Lastly, with summer comes North Carolina’s hurricane season. If your roof is over 10 years old, consider having a professional inspect your roof before the storms hit. This way, you can have any minor repairs done to prevent roof leaks during the heavy rains. Later on, if a large storm hits your area, walk around your house and take a look at your roof, attic, and gutters to see if anything is amiss. If something looks off, contact a roofing or gutter contractor to inspect the area for you.
During the autumn months, your focus will be cleaning up after the leaves, taking care of your yard before winter hits, and prepping your home for the winter temperatures.
Focus: Winter preparations & final lawn maintenance
- Gutter Cleaning (after leaves fall, 2x if lots of leaves)
- Rake leaves (as needed)
- Aerate soil (as needed)
- Fireplace inspection & cleaning (as needed)
- Make sure your windows are sealed properly
- Seal any driveway cracks
- Clean out dryer lint vent
- Change air filters
There you have it!
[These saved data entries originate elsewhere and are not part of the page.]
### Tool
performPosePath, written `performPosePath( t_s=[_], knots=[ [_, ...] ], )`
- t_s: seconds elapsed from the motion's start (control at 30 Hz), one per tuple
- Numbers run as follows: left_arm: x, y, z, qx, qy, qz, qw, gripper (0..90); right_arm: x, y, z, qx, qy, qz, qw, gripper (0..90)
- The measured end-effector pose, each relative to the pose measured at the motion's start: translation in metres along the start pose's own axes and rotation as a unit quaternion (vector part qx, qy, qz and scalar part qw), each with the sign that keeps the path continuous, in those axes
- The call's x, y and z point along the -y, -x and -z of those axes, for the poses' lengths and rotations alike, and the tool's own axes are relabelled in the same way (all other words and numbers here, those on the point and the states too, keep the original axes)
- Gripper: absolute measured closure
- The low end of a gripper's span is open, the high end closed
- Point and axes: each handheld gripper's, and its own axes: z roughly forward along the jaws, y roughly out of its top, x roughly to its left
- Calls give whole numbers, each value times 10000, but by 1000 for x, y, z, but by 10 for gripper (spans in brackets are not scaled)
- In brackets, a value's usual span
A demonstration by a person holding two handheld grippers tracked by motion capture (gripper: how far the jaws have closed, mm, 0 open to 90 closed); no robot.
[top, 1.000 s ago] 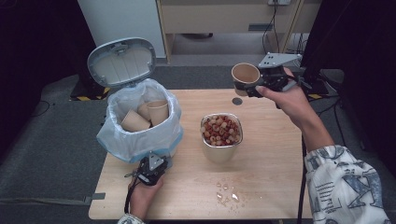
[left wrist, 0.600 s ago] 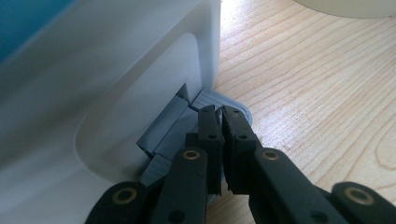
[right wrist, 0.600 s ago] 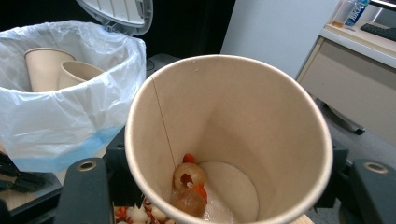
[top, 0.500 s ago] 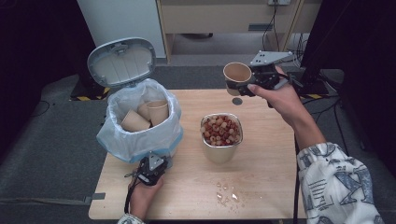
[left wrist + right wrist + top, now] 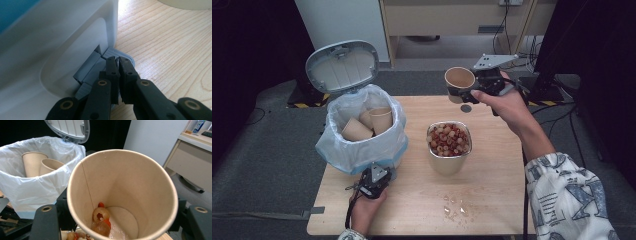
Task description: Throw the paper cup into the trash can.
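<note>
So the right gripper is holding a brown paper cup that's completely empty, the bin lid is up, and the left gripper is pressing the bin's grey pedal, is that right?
Not quite: the brown paper cup in the right gripper is not empty. The right gripper view shows a few pieces of food left at its bottom. The rest stands: the grey lid of the white bin is up, and the shut left gripper presses the bin's grey pedal.

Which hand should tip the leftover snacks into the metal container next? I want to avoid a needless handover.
Right. The right gripper already holds the paper cup, with a few pieces in it, near the metal container. The left gripper is shut on the bin's pedal, lid open.
</note>
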Motion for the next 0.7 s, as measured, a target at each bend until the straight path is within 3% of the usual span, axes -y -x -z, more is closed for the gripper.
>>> performPosePath(
  t_s=[0.7],
  knots=[
    [0,0,0,1,0,-4,10000,853,-15,-29,-36,-326,98,-126,9993,314]
  ],
)
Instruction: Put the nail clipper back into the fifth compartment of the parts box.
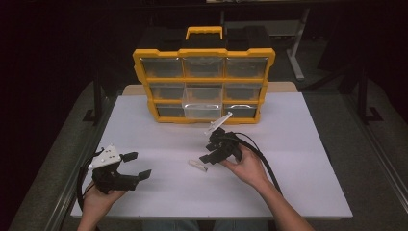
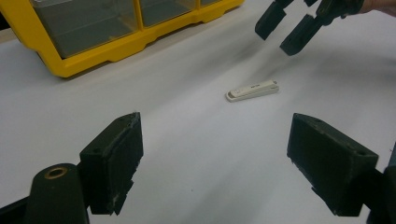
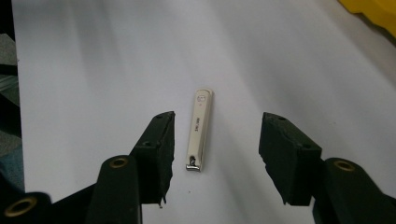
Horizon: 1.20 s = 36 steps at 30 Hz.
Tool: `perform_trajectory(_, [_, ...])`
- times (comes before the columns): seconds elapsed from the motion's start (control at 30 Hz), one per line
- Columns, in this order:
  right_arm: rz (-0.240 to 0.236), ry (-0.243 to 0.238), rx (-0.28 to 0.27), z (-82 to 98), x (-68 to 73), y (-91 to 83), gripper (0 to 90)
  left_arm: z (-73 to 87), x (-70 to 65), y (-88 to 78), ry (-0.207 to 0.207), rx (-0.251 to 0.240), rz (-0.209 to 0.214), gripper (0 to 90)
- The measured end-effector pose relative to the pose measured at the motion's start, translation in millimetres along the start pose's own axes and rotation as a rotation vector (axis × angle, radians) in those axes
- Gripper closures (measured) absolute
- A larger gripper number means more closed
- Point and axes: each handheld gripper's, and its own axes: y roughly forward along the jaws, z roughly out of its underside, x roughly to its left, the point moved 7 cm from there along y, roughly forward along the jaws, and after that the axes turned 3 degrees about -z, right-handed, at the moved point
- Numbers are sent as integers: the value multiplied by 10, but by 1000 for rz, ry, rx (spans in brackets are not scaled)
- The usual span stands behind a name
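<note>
On the white surface (image 1: 298, 159), near its middle, a nail clipper (image 3: 199, 128) is seen lying flat between the wide-spread jaws of the right gripper (image 3: 215, 154). The left gripper (image 1: 136, 166), jaws also wide and holding nothing, is held well apart at the left, and a yellow drawer organizer (image 1: 204, 84) stands at the far edge.

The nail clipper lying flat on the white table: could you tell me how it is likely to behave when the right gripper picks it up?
The nail clipper looks rigid, so it should keep its shape. It lies low and flat on the table, so the right gripper, open astride it, may slip off its smooth sides. Rolling seems unlikely; it looks small and probably light.
</note>
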Motion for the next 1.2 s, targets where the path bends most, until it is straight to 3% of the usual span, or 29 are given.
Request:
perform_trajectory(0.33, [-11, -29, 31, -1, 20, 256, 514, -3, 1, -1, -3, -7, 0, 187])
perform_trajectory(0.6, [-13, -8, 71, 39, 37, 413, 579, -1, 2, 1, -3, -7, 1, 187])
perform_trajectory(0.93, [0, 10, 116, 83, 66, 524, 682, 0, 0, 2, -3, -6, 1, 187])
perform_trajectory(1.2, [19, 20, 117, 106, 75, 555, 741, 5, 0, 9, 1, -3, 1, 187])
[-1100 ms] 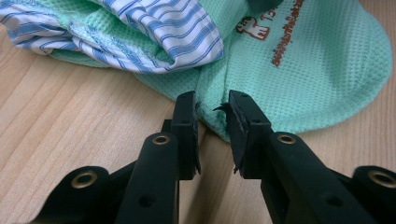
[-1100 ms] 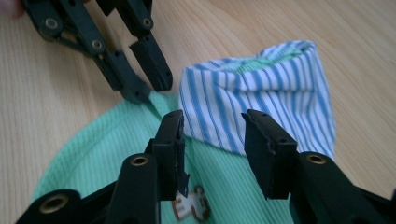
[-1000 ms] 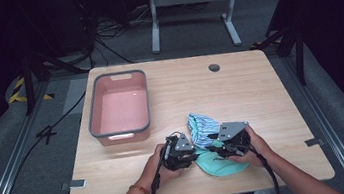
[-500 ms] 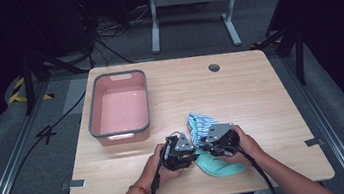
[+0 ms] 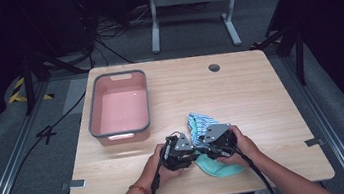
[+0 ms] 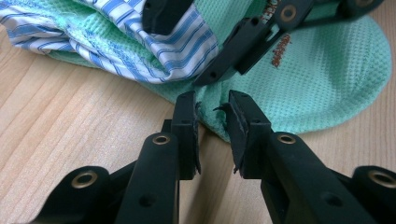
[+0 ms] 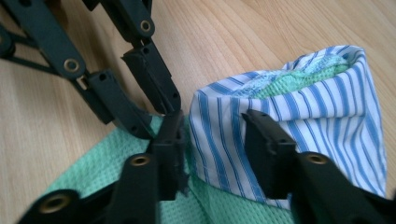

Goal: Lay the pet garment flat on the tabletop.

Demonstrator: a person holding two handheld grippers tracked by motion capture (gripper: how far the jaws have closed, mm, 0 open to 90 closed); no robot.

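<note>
- A person is working two grippers at the near edge of the wooden worktop (image 5: 260, 95), where a green mesh cloth (image 6: 327, 74) is lying with a blue-striped white cloth (image 7: 299, 135) folded over it.
- The left gripper (image 6: 212, 114) is pinching the near edge of the green mesh cloth; its jaws are standing narrowly apart with the hem caught between them.
- The right gripper (image 7: 215, 135) has just been opening its jaws; they are straddling the lower part of the blue-striped white cloth, and the pads are not pressing on it.
- In the high view, both grippers are sitting close together beside the cloths, and a pink basin (image 5: 92, 112) is resting well apart toward the far left.
</note>
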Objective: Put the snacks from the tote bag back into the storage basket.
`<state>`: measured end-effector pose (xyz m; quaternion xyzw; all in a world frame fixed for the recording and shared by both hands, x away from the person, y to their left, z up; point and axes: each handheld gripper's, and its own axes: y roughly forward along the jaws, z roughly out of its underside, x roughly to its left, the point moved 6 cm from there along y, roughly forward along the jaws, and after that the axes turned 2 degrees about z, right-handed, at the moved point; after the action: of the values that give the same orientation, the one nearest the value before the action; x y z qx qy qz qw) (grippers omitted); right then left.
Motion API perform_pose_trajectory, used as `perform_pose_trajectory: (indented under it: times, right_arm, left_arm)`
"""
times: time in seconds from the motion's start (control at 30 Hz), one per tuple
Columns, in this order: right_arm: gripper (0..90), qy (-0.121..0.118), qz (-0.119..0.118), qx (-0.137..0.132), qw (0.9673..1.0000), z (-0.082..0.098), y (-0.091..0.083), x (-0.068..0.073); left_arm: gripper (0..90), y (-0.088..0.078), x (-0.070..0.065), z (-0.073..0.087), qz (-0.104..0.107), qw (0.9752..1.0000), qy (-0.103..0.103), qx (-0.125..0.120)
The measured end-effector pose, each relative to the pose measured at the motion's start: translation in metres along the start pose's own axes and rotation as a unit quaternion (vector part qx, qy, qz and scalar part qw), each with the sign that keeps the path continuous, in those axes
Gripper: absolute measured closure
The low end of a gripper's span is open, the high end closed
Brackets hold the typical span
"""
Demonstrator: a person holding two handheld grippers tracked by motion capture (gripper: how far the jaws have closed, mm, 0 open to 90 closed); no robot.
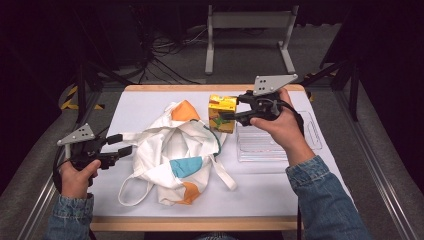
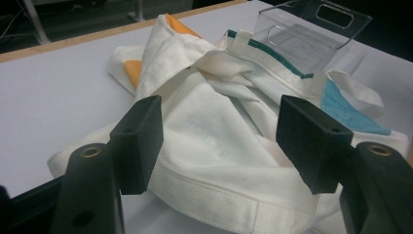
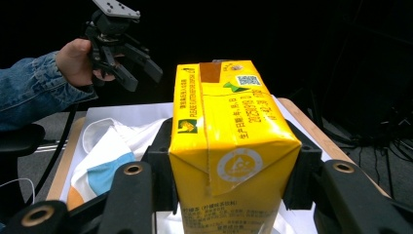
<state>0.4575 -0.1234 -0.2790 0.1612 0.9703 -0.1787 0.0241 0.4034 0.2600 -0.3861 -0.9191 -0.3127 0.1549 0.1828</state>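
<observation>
From the high view, a white-topped table (image 1: 150, 102) carries a crumpled white cloth bag (image 1: 175, 150) with orange and blue patches at its middle. To the bag's right lies a clear plastic tray (image 1: 260, 147). The right claw (image 1: 231, 108), at the far right of the table, grips a yellow carton (image 1: 222, 113) just beyond the bag's far right edge. The left claw (image 1: 122, 144) hovers at the bag's left edge, its jaws spread apart.

In the left gripper view, the left claw (image 2: 219, 141) stands wide over the bag (image 2: 209, 146), holding nothing; the clear tray (image 2: 311, 34) sits beyond it.

In the right gripper view, the right claw (image 3: 229, 170) clamps both sides of the carton (image 3: 229, 141), which blocks most of the table. The bag (image 3: 112, 151) lies below left, and the other claw (image 3: 139, 73) is raised farther off.
</observation>
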Motion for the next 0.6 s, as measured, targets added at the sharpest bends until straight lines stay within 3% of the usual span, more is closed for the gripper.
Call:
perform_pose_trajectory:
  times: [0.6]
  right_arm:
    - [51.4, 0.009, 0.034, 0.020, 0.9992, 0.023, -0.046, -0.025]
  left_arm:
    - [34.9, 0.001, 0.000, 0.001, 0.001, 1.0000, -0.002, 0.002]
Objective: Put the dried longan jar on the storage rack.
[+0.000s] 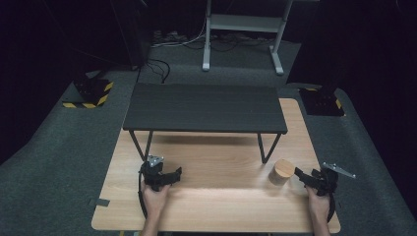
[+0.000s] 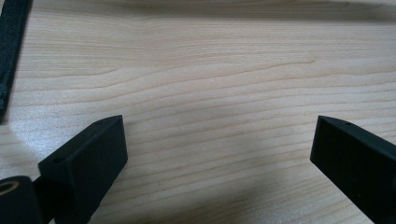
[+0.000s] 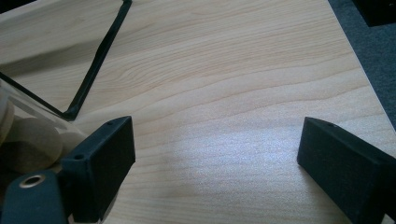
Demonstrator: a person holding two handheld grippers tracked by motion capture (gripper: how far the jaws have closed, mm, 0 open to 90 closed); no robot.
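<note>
From the high view, the wooden cylinder (image 1: 283, 171) stands upright on the bench (image 1: 216, 196), just in front of the right leg of the black shelf (image 1: 204, 107) and just to the left of your right tool (image 1: 307, 177). The cylinder is free; nothing grips it. Your left tool (image 1: 169, 176) rests well to the left of the cylinder, near the shelf's left leg. The risk as I judge it: your right tool sits beside the cylinder, not around it, so a sideways sweep could knock it over or roll it under the shelf. The shelf leg (image 1: 265, 147) behind the cylinder leaves little room on that side.

In the left gripper view, your left tool (image 2: 217, 149) has its jaws wide apart over bare wood, nothing between them.

In the right gripper view, your right tool (image 3: 215, 154) also has its jaws apart and empty. The cylinder (image 3: 32, 140) lies outside the left jaw, at the picture's left edge, with the shelf leg (image 3: 95, 65) beyond it. Close now and you would catch nothing, or clip the cylinder with the jaw's outer face.
</note>
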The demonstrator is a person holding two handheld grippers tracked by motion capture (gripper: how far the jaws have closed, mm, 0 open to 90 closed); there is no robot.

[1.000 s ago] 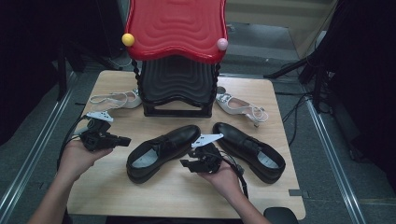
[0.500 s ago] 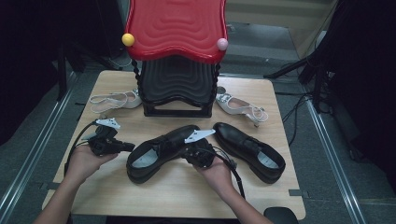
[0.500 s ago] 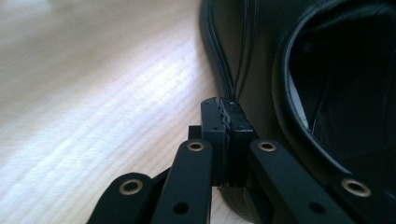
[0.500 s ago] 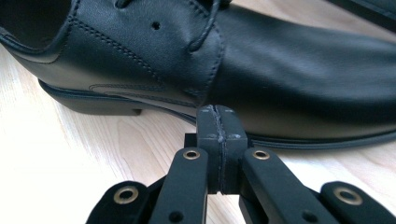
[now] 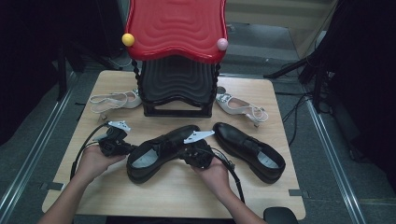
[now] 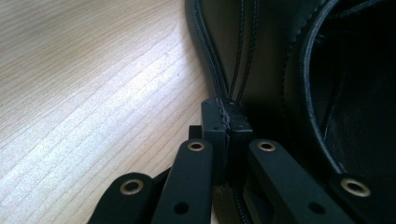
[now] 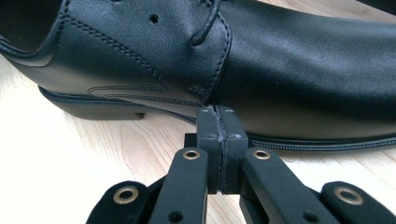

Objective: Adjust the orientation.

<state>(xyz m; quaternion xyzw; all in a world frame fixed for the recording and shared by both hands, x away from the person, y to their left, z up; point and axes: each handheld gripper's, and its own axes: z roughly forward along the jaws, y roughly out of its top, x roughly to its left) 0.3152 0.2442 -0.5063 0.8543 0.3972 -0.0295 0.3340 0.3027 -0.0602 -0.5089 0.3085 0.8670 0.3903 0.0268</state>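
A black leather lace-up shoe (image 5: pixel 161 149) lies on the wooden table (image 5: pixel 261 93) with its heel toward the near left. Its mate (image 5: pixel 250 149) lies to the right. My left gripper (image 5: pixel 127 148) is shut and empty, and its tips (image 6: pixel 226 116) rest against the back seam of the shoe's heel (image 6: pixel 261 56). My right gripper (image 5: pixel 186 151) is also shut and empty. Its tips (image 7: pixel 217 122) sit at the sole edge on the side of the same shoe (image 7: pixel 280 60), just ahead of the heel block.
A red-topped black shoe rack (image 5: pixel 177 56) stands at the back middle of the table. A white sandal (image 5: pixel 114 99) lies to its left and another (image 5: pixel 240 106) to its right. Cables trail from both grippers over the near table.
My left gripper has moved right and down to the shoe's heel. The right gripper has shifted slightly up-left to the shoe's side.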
A simple seasonal home maintenance guide. Questions about any of the maintenance items? Let us know in the comments!
Finally, here are a few closing tips to help you navigate and complete these projects.
A Few Final Tips
- Print out this list and use it as a true checklist.
- Cross out any items that are not applicable to your home.
- Personalize the checklist with our own seasonal projects.
- Prioritize what matters most.
- Schedule your maintenance work.
- DIY what you can. Give some work to your kids. Hire out the rest.